▶ **Task brief**: Within these entries, which lines include the string "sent"? Copy each one.

....

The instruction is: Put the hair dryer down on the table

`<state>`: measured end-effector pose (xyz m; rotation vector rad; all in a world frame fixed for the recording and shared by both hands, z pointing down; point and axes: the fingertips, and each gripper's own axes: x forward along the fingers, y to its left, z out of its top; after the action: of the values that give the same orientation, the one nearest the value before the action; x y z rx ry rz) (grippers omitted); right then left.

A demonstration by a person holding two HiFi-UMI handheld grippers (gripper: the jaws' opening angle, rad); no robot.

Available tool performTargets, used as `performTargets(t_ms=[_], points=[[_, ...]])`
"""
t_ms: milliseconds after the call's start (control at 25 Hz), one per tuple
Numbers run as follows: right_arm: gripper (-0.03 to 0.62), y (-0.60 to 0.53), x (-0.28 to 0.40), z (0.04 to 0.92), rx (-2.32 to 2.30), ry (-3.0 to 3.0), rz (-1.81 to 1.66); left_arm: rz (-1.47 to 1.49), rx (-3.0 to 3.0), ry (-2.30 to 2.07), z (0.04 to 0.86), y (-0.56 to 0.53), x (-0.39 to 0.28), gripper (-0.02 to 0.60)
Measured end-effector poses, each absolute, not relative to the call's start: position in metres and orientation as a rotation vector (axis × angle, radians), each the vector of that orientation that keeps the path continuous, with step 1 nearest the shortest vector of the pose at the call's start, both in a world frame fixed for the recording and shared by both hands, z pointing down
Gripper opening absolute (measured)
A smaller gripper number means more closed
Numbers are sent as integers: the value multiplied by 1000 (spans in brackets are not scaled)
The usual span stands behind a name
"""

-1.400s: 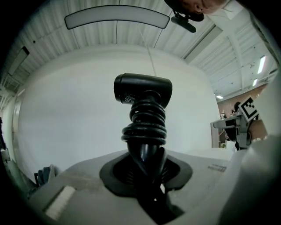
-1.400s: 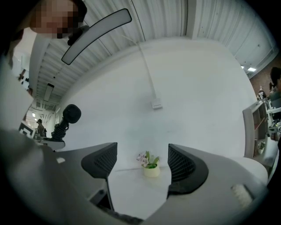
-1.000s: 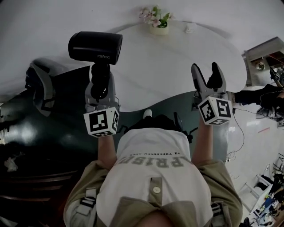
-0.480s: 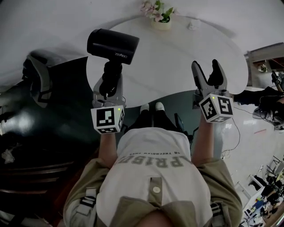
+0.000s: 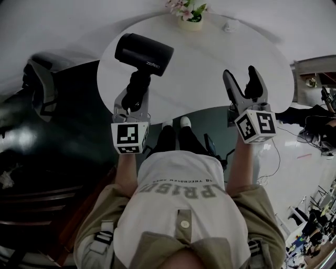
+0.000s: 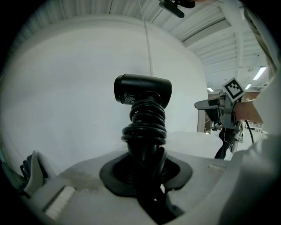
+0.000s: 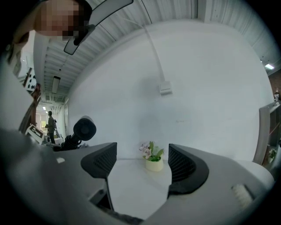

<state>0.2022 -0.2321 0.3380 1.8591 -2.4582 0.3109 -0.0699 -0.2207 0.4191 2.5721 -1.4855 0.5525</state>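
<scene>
A black hair dryer (image 5: 144, 53) is held upright over the left part of the round white table (image 5: 210, 68), its barrel above the tabletop. My left gripper (image 5: 134, 94) is shut on its handle, around which the black cord is coiled (image 6: 145, 123). In the left gripper view the dryer's body (image 6: 142, 89) stands straight ahead, seen against the white wall. My right gripper (image 5: 244, 86) is open over the table's near right edge, with nothing between its jaws. From the right gripper view the dryer (image 7: 84, 129) shows at the left.
A small white pot of pink flowers (image 5: 189, 13) stands at the table's far edge, also in the right gripper view (image 7: 153, 157). A dark chair (image 5: 39, 89) is at the left. Cables lie on the floor at the right (image 5: 281, 152). A person stands far off down a corridor (image 7: 51, 125).
My left gripper has carried the hair dryer to the right and forward, from beside the table's left edge to over the tabletop, and lower. The right gripper has shifted only slightly.
</scene>
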Motion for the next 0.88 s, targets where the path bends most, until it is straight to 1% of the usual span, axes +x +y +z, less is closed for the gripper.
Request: performTargets(t_ms=[440, 880], points=[[359, -241, 173, 363, 1677, -2441, 275, 680, 2528, -1372, 466, -214, -63, 110], [378, -248, 138, 387, 1438, -2460, 268, 791, 2478, -1316, 499, -211, -58, 110]])
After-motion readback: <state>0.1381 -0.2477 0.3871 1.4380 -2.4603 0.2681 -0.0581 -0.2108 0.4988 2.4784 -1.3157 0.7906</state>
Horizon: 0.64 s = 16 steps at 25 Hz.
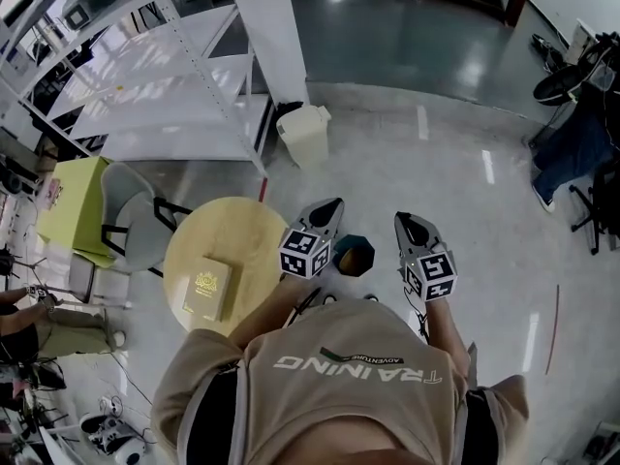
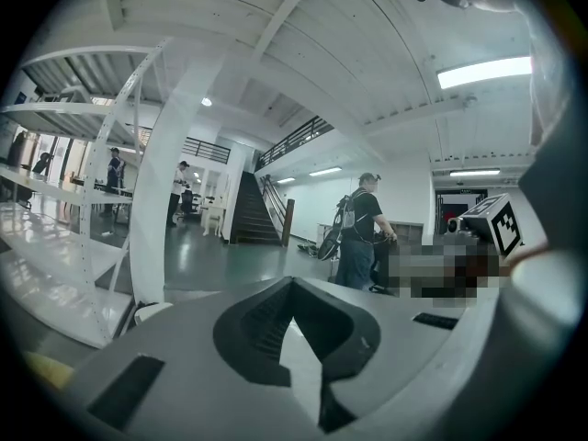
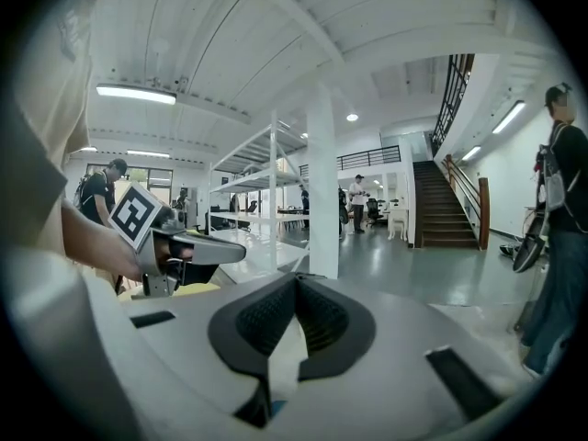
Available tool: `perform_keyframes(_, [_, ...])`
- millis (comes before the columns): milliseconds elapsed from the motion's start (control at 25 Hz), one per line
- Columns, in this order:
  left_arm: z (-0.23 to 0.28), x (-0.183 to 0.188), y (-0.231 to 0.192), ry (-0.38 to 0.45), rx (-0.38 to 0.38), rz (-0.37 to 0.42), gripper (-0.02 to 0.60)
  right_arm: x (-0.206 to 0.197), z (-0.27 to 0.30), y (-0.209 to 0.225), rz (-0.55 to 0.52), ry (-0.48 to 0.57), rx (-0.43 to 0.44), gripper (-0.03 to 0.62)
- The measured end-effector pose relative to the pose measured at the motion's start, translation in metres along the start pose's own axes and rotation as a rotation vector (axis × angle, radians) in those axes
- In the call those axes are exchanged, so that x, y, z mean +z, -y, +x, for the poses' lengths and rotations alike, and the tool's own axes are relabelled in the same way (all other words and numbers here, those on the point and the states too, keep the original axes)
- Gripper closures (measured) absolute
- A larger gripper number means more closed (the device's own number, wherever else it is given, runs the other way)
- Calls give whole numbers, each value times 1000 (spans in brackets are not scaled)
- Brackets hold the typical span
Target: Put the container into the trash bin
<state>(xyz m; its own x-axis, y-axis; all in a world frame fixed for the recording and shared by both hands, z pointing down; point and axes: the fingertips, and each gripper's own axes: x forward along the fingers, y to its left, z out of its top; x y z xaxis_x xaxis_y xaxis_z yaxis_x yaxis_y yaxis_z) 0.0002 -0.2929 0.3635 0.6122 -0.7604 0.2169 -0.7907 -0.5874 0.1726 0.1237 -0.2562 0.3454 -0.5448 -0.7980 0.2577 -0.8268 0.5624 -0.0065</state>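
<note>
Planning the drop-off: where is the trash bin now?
Upper centre of the head view: the trash bin stands on the floor at the white column's foot, beyond the round table.

Left tongs (image 1: 331, 206) and right tongs (image 1: 403, 221) are held side by side, apart, pointing away from the person. A dark teal container (image 1: 355, 255) shows between them, lower down. Left of the left tongs stands a round table (image 1: 237, 235) bearing a yellow box (image 1: 206, 292). A white bin (image 1: 305, 134) stands on the floor beyond the tongs, beside a white rack (image 1: 165, 85).
</note>
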Motion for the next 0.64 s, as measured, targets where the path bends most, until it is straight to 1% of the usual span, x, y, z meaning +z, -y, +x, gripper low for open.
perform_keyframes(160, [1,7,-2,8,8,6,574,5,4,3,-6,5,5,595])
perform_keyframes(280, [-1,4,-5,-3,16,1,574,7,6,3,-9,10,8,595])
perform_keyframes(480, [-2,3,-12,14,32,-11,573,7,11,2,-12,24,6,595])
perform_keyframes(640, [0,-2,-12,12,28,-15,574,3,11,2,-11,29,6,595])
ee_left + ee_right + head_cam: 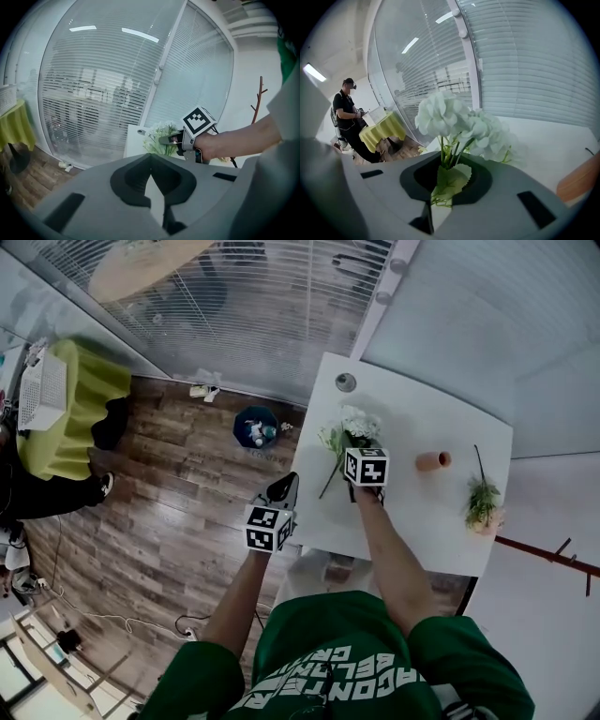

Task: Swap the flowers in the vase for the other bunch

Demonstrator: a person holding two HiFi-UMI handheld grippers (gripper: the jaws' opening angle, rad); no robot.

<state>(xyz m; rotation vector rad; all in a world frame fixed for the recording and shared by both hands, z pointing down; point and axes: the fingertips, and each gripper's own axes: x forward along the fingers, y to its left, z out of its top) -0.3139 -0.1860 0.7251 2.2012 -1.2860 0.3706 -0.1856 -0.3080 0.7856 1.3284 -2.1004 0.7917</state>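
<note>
My right gripper [354, 448] is shut on the stems of a white flower bunch [353, 426] and holds it over the left part of the white table [412, 521]. In the right gripper view the stems and a leaf sit pinched between the jaws [439, 190], with the white flowers [459, 124] above. A small terracotta vase [433, 461] sits mid-table with no flowers in it. Its edge shows at the right as a brown shape, the vase [581, 180]. A second bunch [483, 501], green and pink, lies by the table's right edge. My left gripper [284, 489] hangs shut and empty off the table's left edge.
A small round metal piece [346, 382] lies near the table's far corner. On the wood floor stand a blue bin [255, 427] and a yellow-green covered table [70, 409]. A glass wall with blinds runs behind. A person [347, 117] stands by that covered table.
</note>
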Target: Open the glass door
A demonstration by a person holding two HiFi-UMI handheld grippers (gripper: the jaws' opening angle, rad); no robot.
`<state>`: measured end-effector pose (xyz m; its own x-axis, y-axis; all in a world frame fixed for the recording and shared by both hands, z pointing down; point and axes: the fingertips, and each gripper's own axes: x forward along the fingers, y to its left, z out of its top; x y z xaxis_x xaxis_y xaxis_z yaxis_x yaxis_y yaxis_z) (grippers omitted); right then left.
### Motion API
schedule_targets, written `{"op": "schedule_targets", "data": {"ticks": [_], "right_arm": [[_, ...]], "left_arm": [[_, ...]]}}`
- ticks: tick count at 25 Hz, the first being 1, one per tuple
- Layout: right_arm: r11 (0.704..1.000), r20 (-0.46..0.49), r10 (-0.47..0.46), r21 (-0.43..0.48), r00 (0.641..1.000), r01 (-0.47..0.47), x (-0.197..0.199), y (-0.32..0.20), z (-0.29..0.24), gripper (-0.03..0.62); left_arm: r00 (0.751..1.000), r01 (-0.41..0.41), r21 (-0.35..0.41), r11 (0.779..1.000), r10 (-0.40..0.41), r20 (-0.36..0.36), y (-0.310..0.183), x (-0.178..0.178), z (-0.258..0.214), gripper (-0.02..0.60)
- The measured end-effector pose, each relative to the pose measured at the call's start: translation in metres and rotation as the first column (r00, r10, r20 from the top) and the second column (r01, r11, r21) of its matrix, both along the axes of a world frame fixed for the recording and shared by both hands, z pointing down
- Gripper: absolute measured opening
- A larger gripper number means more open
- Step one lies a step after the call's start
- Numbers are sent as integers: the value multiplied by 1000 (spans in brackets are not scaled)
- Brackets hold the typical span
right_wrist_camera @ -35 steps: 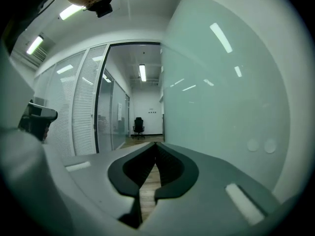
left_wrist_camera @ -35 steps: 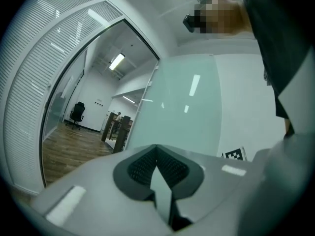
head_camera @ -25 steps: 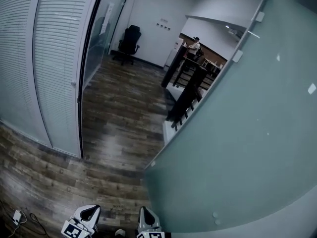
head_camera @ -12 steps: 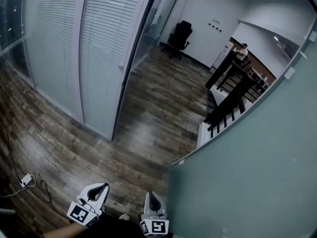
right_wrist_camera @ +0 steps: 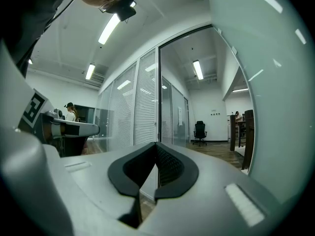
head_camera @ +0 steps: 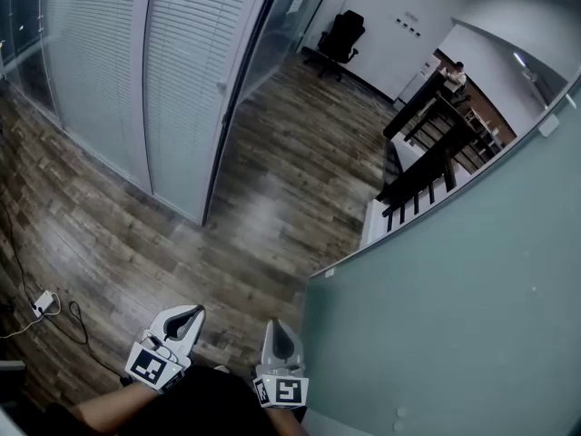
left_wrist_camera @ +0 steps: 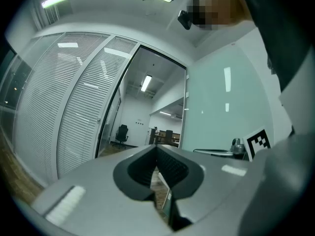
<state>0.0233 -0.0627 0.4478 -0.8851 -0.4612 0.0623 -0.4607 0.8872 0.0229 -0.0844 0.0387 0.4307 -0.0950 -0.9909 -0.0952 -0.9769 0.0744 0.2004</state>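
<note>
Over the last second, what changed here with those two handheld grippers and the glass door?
Both the left gripper and right gripper rose further into the head view, which itself swung left, so the glass door fills less of it. Nothing was gripped or released: both stayed shut and empty. The door stays open; whether it swung further is unclear. The office chair stays put.

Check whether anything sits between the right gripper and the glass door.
Nothing visible does. The right gripper, jaws shut and empty, sits just left of the glass door's near edge. Only bare wood floor shows under the gap between them.
</note>
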Motion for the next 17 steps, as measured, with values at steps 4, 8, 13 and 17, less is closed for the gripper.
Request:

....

▶ **Finished task**:
Numbers are sent as integers: the value multiplied by 1000 (spans in brackets are not scaled)
- Numbers are sent as integers: the value multiplied by 1000 (spans in brackets are not scaled)

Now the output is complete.